=== EXERCISE BRIEF ===
A single count is required: the lines of the data below in which the word "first" occurs.

=== ENTRIES SUPPLIED ===

· · · ·

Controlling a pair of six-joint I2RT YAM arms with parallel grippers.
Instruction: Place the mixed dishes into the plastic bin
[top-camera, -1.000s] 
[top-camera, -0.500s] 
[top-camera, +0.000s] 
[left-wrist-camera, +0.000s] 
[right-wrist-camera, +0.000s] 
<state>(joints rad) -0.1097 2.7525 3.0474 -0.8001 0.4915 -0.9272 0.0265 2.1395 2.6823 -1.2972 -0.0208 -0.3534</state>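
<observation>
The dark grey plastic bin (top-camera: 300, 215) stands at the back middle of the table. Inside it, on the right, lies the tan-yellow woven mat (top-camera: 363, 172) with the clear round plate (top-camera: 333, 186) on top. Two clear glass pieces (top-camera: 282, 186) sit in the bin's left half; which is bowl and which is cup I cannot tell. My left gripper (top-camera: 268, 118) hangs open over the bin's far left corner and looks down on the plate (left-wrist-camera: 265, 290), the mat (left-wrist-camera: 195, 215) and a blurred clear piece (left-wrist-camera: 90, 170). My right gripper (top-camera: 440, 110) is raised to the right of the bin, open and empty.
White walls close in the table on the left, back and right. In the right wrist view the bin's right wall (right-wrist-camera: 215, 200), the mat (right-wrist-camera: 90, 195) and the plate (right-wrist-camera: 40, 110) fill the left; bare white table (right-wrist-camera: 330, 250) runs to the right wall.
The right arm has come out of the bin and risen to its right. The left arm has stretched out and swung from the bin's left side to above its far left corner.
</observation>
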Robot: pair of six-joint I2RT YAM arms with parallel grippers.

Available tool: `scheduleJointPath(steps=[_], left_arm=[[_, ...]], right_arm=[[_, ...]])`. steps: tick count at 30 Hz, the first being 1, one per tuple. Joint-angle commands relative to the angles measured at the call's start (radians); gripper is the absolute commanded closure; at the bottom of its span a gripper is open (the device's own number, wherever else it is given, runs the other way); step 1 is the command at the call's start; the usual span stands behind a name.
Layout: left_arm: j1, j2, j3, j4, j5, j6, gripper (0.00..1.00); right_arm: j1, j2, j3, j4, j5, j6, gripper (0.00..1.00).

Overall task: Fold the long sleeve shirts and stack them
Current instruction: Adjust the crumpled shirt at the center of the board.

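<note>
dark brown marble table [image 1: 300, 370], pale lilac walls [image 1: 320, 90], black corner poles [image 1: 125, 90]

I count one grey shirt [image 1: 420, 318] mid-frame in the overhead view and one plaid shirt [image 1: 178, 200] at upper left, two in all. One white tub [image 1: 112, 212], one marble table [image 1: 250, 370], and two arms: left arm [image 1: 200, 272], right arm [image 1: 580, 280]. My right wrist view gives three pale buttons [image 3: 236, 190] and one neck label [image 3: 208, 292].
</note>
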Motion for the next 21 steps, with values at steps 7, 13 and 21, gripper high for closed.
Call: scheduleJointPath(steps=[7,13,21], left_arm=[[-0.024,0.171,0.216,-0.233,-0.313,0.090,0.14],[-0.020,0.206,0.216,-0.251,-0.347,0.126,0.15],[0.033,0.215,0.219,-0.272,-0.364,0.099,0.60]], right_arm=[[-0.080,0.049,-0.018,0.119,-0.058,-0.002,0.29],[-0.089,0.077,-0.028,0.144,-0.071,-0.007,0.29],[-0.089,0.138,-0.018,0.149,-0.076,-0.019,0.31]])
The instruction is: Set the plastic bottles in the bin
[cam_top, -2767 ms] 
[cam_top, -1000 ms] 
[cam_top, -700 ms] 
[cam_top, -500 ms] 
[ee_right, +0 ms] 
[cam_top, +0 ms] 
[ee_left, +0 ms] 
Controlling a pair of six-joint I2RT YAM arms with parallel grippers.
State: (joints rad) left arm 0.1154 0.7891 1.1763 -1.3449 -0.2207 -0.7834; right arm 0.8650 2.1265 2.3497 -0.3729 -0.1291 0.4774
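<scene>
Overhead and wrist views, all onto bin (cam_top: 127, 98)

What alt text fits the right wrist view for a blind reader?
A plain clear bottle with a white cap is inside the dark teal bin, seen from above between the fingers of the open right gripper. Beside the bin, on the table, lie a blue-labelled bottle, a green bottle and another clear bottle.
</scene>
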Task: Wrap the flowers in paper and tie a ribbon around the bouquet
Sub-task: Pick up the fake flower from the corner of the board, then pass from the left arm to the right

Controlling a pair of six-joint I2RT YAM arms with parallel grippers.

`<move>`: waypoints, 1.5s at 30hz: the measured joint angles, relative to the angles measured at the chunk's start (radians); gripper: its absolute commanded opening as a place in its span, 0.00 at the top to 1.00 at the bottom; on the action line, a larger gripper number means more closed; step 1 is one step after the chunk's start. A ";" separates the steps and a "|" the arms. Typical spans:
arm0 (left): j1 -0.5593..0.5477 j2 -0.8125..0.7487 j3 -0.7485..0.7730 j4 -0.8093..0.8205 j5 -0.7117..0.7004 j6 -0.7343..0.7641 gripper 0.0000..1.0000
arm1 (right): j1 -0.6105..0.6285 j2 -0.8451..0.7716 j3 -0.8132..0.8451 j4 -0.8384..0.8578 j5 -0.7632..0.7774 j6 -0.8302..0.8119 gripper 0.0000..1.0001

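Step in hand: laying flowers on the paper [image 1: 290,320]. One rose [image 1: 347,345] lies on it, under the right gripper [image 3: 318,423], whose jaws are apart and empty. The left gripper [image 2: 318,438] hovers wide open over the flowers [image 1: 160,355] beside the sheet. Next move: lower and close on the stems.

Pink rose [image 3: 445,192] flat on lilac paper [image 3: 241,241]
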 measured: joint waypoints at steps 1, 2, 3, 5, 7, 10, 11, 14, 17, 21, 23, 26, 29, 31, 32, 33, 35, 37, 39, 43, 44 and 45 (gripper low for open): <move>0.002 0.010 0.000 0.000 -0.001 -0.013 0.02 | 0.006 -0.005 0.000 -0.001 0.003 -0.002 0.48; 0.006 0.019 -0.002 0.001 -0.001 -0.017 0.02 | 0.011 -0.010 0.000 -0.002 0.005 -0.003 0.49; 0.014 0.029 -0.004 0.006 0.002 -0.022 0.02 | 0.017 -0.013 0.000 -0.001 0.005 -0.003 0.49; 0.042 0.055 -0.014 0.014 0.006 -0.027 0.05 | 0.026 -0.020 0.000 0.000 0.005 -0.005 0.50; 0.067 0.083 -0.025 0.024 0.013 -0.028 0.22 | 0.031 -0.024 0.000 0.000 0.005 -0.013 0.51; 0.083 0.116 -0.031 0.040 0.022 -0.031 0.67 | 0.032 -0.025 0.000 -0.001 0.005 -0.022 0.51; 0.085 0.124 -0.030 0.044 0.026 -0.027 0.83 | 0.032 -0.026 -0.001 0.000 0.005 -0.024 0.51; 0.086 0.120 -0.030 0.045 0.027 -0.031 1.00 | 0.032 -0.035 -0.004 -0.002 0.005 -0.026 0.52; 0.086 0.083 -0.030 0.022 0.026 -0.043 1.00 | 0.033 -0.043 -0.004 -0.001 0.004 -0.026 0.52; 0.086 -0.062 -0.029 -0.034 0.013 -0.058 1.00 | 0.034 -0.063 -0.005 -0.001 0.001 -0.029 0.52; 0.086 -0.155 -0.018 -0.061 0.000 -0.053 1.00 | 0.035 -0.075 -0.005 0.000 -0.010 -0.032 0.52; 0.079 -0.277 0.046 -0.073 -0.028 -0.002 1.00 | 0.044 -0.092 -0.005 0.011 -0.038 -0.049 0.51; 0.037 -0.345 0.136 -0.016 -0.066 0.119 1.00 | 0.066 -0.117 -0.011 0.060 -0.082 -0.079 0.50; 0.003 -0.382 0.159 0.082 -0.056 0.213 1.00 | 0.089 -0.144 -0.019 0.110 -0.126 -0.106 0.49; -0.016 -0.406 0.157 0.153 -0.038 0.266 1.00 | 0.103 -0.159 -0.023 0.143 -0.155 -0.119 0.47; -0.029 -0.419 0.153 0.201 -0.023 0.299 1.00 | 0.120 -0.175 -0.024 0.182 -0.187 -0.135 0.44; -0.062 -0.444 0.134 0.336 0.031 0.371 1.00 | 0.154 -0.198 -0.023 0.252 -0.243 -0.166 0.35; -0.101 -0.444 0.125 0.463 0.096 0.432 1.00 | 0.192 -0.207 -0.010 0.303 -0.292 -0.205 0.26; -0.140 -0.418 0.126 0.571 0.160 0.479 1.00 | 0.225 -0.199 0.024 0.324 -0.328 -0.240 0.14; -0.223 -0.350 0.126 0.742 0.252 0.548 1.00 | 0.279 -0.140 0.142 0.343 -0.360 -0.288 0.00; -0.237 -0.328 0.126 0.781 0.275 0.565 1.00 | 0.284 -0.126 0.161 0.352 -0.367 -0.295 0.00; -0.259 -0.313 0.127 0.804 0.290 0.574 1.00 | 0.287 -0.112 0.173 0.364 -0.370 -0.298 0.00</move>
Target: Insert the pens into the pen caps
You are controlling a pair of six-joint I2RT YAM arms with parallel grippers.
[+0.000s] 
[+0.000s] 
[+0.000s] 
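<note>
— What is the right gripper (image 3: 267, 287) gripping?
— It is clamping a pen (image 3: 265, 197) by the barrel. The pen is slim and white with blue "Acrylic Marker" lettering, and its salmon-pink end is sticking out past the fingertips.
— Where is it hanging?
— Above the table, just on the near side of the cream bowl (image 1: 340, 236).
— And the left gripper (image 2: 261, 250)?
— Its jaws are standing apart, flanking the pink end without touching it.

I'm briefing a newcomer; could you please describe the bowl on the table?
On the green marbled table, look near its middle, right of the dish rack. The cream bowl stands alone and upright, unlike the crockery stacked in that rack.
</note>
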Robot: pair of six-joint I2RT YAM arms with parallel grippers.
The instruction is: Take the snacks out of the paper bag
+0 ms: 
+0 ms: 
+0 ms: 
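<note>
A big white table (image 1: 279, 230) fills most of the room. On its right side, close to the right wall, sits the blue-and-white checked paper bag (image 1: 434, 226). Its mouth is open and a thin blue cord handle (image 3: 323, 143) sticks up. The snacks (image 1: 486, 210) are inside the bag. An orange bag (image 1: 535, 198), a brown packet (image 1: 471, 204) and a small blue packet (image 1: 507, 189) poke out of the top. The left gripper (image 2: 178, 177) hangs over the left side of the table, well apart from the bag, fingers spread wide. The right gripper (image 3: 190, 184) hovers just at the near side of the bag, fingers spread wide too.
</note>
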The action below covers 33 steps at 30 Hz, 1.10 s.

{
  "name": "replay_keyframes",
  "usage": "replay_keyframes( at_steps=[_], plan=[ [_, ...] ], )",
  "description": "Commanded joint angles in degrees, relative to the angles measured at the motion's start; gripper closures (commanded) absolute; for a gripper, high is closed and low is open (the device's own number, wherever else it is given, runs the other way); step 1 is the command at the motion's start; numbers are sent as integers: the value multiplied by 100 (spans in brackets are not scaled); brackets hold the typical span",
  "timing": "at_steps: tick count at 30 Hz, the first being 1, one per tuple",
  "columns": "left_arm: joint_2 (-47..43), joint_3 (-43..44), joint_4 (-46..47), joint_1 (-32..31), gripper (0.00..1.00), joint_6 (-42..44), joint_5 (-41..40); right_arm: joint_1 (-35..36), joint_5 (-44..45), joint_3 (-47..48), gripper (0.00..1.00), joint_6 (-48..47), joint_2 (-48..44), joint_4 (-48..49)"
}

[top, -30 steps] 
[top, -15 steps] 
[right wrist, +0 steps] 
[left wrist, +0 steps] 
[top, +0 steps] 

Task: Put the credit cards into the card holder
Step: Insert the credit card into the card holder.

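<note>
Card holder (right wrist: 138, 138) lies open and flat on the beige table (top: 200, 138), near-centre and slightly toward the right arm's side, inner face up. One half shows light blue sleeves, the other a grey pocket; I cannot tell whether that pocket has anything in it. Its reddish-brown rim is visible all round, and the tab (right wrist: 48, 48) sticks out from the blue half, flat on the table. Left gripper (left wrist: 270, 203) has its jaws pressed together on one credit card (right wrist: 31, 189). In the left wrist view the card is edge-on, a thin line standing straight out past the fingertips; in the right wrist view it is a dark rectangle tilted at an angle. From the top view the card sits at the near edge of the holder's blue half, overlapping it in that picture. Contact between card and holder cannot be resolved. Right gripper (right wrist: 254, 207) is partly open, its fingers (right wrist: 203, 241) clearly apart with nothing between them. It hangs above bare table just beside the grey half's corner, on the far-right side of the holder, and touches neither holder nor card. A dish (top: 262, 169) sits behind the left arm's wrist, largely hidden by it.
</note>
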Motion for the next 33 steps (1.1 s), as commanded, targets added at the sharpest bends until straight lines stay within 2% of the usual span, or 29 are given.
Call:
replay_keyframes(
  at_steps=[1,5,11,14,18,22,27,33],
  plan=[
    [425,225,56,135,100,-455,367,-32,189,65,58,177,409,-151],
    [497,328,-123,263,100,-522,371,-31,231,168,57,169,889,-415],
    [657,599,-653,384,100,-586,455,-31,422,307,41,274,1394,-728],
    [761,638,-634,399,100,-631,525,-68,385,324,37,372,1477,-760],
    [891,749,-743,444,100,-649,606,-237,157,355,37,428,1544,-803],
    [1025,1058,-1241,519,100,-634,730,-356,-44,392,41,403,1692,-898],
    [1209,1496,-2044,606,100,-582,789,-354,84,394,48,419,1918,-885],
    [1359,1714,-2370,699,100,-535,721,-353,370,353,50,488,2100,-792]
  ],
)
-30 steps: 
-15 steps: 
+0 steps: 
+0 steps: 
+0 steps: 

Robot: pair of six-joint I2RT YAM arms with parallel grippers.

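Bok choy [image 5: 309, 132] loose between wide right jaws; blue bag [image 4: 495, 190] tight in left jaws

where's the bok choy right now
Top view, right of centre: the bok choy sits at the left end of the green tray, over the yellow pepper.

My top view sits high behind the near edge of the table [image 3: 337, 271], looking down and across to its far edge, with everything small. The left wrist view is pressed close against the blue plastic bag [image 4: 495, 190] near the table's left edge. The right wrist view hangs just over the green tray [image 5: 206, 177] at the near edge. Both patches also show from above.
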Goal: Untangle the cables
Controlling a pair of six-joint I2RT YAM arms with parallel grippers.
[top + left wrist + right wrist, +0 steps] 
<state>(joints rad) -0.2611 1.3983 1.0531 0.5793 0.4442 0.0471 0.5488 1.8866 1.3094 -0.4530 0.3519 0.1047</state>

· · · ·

=== EXERCISE ANSWER ===
2